Let’s dive into the details of Axis Bank’s Q4 results and the potential investment implications for shareholders and potential buyers.
📉 Axis Bank Share Price Movement and Key Takeaways
- Opening Price: ₹1,151.95, down by 4.58%
- Year-to-Date (YTD) Performance: +8.5%
- 3-Month Performance: +22%
- 1-Month Performance: +4%
- 5-Year Performance: Multibagger returns of 188%
Despite the drop on April 25, Axis Bank shares have had a strong uptrend over the past few months, particularly with the year-to-date performance and notable gains over the past three months.
📊 Axis Bank Q4 FY25 Results: What Happened?
Axis Bank reported a standalone net profit of ₹7,117.50 crore for Q4FY25, which showed a slight decline of 0.2% compared to ₹7,129.67 crore during the same period last year. Despite a 6% growth in net interest income (NII) to ₹13,811 crore, the net interest margin (NIM) declined slightly from 4.06% in the previous year to 3.97% for Q4FY25.
Other Key Financial Metrics:
- Total Advances: ₹10.4 lakh crore (8% YoY growth)
- Deposits: ₹11.7 lakh crore (10% YoY growth)
Despite these positive figures, the fall in NIM and a flat net profit left investors cautious, which may have contributed to the stock’s decline on April 25.
🔍 Why Did Axis Bank Share Price Fall?
The primary reasons behind the drop in Axis Bank share price can be attributed to the following:
1. Muted Profit Growth
While Axis Bank’s profit after tax showed a slight dip (0.2%), this lack of strong earnings growth could have disappointed investors looking for more robust financial performance.
2. Decline in Net Interest Margin (NIM)
The slight decline in NIM to 3.97% from 4.06% is another point of concern. NIM is a critical indicator of a bank’s profitability, and the drop reflects pressure on the bank’s lending and borrowing dynamics.
3. Market Expectations vs. Reality
While the bank posted strong loan and deposit growth, it did not meet the expectations of some market analysts, who were anticipating more substantial figures. This led to some selling pressure on the stock.
💡 Expert Opinions: Should You Buy, Sell, or Hold Axis Bank Shares?
Despite the recent 4% decline, analysts have maintained a positive outlook on Axis Bank shares, with some calling the fall a buying opportunity.

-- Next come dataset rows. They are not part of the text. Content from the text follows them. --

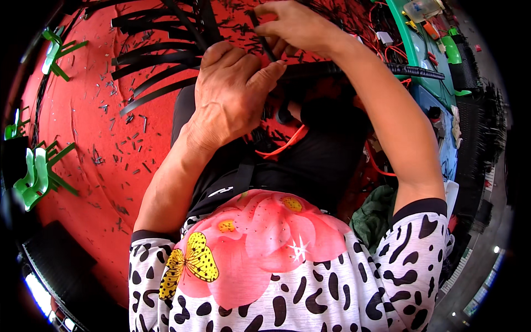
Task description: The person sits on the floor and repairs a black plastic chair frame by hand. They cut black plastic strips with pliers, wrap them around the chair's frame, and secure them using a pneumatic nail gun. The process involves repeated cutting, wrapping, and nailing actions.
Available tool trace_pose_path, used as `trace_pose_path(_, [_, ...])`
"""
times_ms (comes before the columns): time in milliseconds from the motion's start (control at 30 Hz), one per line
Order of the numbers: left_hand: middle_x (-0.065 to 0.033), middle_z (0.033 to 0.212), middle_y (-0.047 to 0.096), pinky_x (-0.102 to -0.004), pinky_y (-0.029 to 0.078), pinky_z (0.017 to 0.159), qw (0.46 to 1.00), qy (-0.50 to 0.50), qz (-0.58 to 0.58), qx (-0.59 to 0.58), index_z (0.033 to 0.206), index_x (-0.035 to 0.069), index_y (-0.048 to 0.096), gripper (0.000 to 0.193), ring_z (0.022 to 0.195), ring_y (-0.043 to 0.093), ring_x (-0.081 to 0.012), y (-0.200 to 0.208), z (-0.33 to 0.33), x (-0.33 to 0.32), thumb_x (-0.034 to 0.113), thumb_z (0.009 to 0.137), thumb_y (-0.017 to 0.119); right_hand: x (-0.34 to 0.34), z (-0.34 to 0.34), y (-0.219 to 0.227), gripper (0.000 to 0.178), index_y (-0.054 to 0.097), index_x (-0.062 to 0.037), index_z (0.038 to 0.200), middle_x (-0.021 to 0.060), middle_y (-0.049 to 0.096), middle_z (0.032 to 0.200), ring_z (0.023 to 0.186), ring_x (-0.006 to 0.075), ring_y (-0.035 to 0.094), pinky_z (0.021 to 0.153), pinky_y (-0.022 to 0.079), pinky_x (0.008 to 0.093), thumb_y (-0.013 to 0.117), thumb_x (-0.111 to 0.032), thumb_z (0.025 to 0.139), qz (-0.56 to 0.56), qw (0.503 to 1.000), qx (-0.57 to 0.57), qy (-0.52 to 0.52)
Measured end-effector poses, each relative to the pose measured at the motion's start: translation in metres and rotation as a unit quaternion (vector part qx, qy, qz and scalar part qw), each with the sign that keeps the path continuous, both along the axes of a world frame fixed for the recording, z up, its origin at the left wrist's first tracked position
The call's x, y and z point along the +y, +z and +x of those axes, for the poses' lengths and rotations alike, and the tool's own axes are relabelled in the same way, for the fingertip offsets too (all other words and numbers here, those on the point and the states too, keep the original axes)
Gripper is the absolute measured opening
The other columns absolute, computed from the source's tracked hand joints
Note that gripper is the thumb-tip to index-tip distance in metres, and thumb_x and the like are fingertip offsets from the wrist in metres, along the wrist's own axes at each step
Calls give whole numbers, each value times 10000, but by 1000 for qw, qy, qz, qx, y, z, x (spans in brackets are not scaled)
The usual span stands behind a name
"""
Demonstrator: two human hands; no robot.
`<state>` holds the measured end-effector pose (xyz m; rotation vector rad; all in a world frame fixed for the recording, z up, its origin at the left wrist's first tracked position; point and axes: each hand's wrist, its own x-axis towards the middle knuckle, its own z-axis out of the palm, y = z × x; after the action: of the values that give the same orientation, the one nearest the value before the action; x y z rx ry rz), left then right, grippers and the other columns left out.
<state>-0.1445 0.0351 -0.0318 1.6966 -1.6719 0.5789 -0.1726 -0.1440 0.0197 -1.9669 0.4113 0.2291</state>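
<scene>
Near the top middle, my left hand (229,88) is closed on a bundle of flat black strips (157,61), its thumb stretched to the right. Their loose ends fan out to the left, and the gripped part is hidden by my fingers. Beyond it to the right, my right hand (296,27) has bent fingers at a narrow black strip (263,39) that runs down toward my left thumb. Under my right forearm a long, dark ribbed bundle (415,71) points to the right.
Black offcuts (133,149) litter the red floor covering (83,127). Green plastic chairs (38,174) stand along the left. At the right are a green and blue surface (428,99) with small items and a red cable (282,148). A dark green cloth (373,216) lies by my right elbow.
</scene>
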Motion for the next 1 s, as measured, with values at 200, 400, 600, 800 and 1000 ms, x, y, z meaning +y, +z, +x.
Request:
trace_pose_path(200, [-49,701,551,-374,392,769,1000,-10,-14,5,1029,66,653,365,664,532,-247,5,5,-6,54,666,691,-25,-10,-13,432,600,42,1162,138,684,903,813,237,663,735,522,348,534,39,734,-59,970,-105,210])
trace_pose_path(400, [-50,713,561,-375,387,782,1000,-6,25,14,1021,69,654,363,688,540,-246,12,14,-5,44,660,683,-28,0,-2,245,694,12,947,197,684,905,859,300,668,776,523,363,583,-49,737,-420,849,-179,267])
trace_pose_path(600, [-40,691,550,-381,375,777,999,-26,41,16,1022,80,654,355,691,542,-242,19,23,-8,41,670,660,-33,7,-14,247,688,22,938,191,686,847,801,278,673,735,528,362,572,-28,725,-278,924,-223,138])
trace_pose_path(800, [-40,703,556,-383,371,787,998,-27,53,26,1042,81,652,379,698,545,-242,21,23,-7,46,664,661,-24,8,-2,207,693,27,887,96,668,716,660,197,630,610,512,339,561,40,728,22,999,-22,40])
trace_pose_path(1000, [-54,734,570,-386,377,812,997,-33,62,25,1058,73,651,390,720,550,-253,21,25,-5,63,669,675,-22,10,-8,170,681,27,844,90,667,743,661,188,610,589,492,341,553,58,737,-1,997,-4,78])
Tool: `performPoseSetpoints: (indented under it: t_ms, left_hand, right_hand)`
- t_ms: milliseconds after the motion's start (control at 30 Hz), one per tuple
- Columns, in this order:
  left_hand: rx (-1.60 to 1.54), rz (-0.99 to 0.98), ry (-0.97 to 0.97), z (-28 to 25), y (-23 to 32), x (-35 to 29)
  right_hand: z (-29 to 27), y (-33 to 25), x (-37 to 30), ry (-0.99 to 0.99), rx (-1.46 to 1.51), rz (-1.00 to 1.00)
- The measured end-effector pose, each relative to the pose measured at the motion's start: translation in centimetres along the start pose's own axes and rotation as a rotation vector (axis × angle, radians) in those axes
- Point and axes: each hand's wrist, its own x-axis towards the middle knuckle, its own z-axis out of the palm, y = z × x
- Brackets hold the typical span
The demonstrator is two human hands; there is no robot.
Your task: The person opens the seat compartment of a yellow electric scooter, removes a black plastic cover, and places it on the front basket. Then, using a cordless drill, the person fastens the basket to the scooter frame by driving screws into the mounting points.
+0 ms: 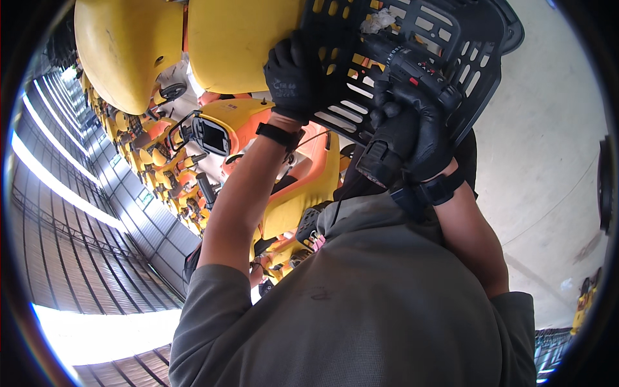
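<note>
Both of my hands wear black gloves. My right hand (429, 132) is wrapped round the handle of a black cordless drill (416, 71). The drill lies over the black slotted basket (480, 80), its chuck end pointing at the basket's left part and its battery end toward my body. My left hand (293, 80) is at the basket's left side with its fingers curled against it, in front of a yellow panel (238, 45). Part of its grip is hidden against the dark plastic. Whether the drill's tip touches anything cannot be made out.
Crumpled clear plastic (379, 21) lies in the basket. A yellow and orange scooter-like vehicle (306, 187) stands below it, with a dark screen-like holder (211, 135) at left. Rows of similar yellow vehicles (161, 161) stretch away. Pale concrete floor (541, 142) lies right.
</note>
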Motion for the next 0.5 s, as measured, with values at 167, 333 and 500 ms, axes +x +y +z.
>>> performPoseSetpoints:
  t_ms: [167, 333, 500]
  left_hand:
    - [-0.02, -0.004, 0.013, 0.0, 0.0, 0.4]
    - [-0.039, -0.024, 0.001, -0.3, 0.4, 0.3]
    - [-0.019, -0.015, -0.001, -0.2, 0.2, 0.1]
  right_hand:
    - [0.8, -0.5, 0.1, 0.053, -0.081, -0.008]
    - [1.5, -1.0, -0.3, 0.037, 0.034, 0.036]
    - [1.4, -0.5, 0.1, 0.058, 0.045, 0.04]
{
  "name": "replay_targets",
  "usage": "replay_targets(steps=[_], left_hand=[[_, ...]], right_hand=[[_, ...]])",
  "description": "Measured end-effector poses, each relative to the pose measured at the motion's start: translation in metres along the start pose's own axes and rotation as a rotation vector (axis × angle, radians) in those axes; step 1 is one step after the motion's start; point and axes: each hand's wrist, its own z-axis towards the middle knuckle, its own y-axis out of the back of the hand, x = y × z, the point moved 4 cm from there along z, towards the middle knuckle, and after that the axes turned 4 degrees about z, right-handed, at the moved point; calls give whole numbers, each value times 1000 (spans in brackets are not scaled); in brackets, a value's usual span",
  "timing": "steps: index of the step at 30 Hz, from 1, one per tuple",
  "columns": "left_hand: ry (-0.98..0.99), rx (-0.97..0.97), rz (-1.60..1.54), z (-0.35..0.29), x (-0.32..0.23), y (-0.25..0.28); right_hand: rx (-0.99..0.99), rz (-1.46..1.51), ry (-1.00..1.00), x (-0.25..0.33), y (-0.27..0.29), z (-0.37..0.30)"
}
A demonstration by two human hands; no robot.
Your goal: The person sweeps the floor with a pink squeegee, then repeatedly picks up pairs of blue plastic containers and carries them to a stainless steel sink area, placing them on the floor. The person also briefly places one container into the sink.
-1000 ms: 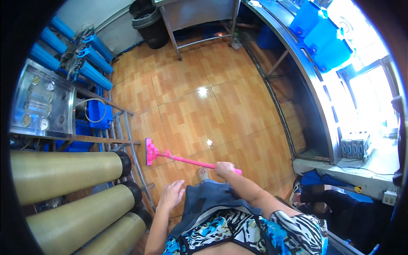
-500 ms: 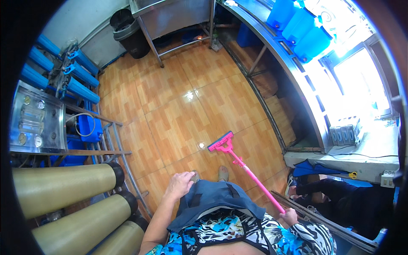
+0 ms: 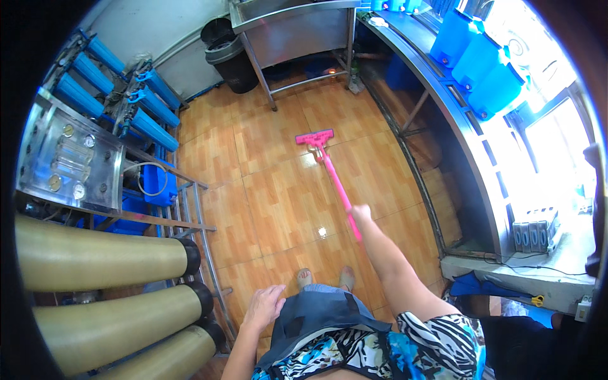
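My right hand (image 3: 360, 214) is wrapped round the upper part of the handle of a pink sponge mop (image 3: 335, 176), with the arm stretched out ahead. The mop's wide flat head rests on the wood-patterned tile floor (image 3: 278, 209), well ahead of my feet, and a short end of the handle sticks out behind my fist. My left hand (image 3: 265, 306) hangs at my left side by the dark apron (image 3: 316, 316), empty, its fingers loosely stretched out.
A metal rack (image 3: 202, 237) with large tan cylinders (image 3: 107, 254) and blue filter housings (image 3: 152, 130) lines the left. A dark bin (image 3: 233, 63) and a steel sink stand (image 3: 301, 38) are at the back. Along the right runs a counter (image 3: 437, 95) with blue water containers (image 3: 497, 82).
My right arm has swung from beside my body to straight ahead, pushing the mop head from near my feet to farther up the floor. My left hand stays at my side.
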Motion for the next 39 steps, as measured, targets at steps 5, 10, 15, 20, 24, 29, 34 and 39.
replay_targets(steps=[5, 10, 15, 20, 24, 29, 34, 39], left_hand=[[-21, 1, -15, -15, 1, -8], [-202, 95, -54, -1, 10, -14], [-435, 90, 13, 29, 16, -6], [-530, 183, 61, 56, -1, -2], [-599, 192, 28, 60, -31, -8], [-653, 304, -3, 50, -58, -25], [-628, 305, 8, 55, -86, -34], [-535, 214, 56, 50, -117, -34]], right_hand=[[-3, -512, 269, 96, -24, 32], [-125, -834, 358, -39, 62, -50], [-147, -249, 78, -301, 143, -285], [-348, -383, -216, -451, 123, -521], [-406, -309, -436, -484, 90, -584], [-463, -218, -438, -464, 92, -540], [-517, -337, -186, -381, 168, -375], [-469, -356, -174, -248, 246, -183]])
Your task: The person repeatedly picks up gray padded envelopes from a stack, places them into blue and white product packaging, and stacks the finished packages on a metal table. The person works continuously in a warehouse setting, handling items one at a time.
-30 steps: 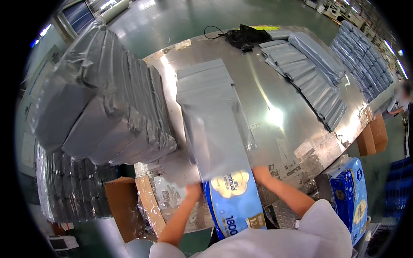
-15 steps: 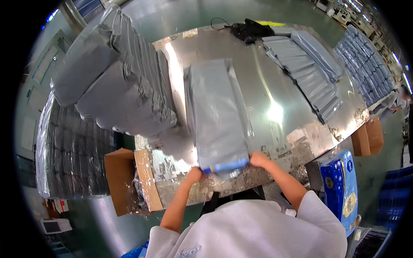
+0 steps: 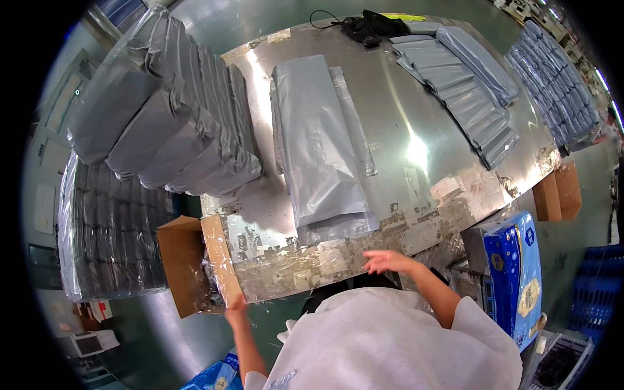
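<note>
A grey plastic package (image 3: 322, 149) lies lengthwise on the metal table in front of me, its near end flattened toward the worn table edge. My right hand (image 3: 388, 261) hovers just short of that edge, fingers stretched and holding nothing. At the lower left, my left hand (image 3: 236, 311) is beside the front corner of an open cardboard box (image 3: 181, 263). Blur on its fingers hides whether it grips anything. Crumpled clear plastic shows inside the box.
A tall stack of grey packages (image 3: 175, 117) stands on the table's left side. Flat grey bags (image 3: 455, 97) lie at the far right, next to a black bundle with a cord (image 3: 374, 27). Blue packs (image 3: 513, 276) stand by my right arm, near another cardboard box (image 3: 558, 192).
Both hands have left the package's near end. The left has swung down-left to the box; the right has drawn back and opened. The blue strip at that end is no longer visible.
</note>
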A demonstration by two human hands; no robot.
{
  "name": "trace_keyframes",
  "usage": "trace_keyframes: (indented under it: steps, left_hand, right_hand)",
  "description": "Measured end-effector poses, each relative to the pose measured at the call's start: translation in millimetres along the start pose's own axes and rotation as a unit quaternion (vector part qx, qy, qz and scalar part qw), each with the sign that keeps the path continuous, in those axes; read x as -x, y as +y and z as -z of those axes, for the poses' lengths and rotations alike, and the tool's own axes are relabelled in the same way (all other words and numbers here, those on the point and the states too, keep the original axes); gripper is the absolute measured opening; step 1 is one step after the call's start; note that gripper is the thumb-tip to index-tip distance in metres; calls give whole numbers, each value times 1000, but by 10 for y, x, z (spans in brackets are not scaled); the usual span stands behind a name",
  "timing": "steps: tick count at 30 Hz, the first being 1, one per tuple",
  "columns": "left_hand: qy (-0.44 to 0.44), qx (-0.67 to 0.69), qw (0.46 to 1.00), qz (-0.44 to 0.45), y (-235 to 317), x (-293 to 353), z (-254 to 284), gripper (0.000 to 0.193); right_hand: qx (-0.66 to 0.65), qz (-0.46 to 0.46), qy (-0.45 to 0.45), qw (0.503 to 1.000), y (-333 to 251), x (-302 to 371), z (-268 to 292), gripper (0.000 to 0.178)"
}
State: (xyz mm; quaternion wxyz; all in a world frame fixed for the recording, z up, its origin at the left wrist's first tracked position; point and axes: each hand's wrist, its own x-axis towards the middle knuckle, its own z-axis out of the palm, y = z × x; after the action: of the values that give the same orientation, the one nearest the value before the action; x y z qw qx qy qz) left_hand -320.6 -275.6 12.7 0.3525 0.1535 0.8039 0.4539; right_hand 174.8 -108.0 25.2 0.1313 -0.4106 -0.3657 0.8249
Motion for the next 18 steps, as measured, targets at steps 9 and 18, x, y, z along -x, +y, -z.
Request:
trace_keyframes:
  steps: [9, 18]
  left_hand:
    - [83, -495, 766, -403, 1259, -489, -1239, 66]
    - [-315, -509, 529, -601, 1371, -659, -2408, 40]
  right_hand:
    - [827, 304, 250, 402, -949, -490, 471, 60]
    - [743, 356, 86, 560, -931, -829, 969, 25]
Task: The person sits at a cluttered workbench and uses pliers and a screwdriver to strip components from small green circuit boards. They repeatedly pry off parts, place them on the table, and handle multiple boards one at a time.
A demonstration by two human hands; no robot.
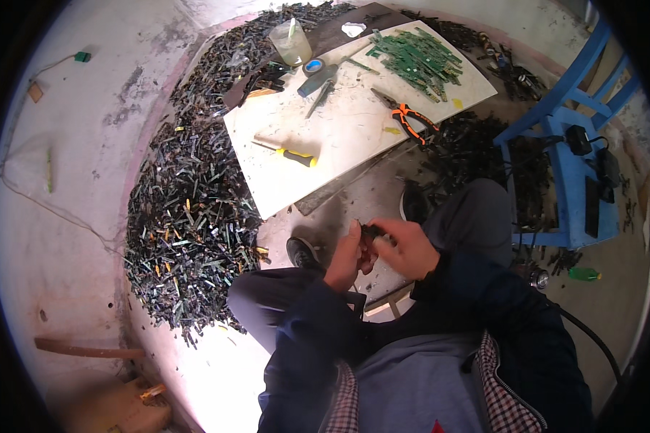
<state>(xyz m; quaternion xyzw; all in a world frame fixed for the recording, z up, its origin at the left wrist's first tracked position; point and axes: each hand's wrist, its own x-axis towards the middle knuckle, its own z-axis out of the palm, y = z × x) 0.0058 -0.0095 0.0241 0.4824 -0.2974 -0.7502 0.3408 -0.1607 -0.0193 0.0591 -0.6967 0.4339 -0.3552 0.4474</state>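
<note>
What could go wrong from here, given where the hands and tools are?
1. The small dark piece is between the left hand and right hand, short of the white board; if it slips, it could drop toward the floor.
2. The orange-handled pliers have their handles at the board's near edge, so a bump might knock them off.
3. A dropped piece might get lost among the similar dark scraps.

Stained pale wall (pixel 68 195) at left, thin cable (pixel 47 207) strung along it, pinkish band (pixel 139 167) at its foot, grey-beige floor (pixel 603 299), blue chair (pixel 568 206) at right, pale tabletop (pixel 289 186) ahead, glaring light patch (pixel 213 379) lower left.
</note>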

1. Nuvama Institutional Equities: ‘Buy’ Rating
Nuvama retained its ‘Buy’ rating on Axis Bank shares due to attractive valuations. The firm raised its target price to ₹1,400 from ₹1,220 earlier, citing the long-term growth prospects of the bank.
2. Equirus Securities: ‘Long’ Position
Equirus Securities has kept its ‘Long’ position on Axis Bank with a target price of ₹1,500 by March 2026. The firm expects the stock to re-rate once business growth accelerates, suggesting that the recent dip presents a good buy-on-dips opportunity.
3. Technical Analysis: A Buy-on-Dips Opportunity
According to Anshul Jain, Head of Research at Lakshmishree Investments, the recent fall in Axis Bank shares may offer a buying opportunity. The stock has been consolidating after a significant rally, and it is currently testing its 10-day EMA (Exponential Moving Average), potentially setting the stage for a pullback towards the 20-day EMA at ₹1,135.
Jain noted that the low volume on this decline indicates that the drop may be due to profit booking rather than a structural breakdown, suggesting the stock could resume its upward trend.
🔮 Long-Term Outlook for Axis Bank
Over the long term, Axis Bank has proven itself to be a strong performer in the Indian banking sector, delivering a 188% return over the past five years. With a strong loan and deposit growth and a commitment to improving asset quality, Axis Bank is expected to benefit from the ongoing growth in India’s financial sector.
The stock has shown remarkable multibagger returns, and while the recent results may have fallen short of expectations, its strategic focus on retail liabilities and improving asset quality make it a promising choice for long-term investors.
📝 Conclusion: Buy, Sell, or Hold?
Axis Bank’s share price decline following the Q4 results presents an interesting opportunity for investors. While the muted profit growth and slight dip in NIM are concerning, analysts believe the stock remains fundamentally strong and well-positioned for future growth.
If you are a long-term investor, holding onto your shares could be a good strategy, especially with the attractive valuations and potential for re-rating once business growth picks up. For short-term traders, the recent fall might offer a buy-on-dips opportunity with a potential rebound.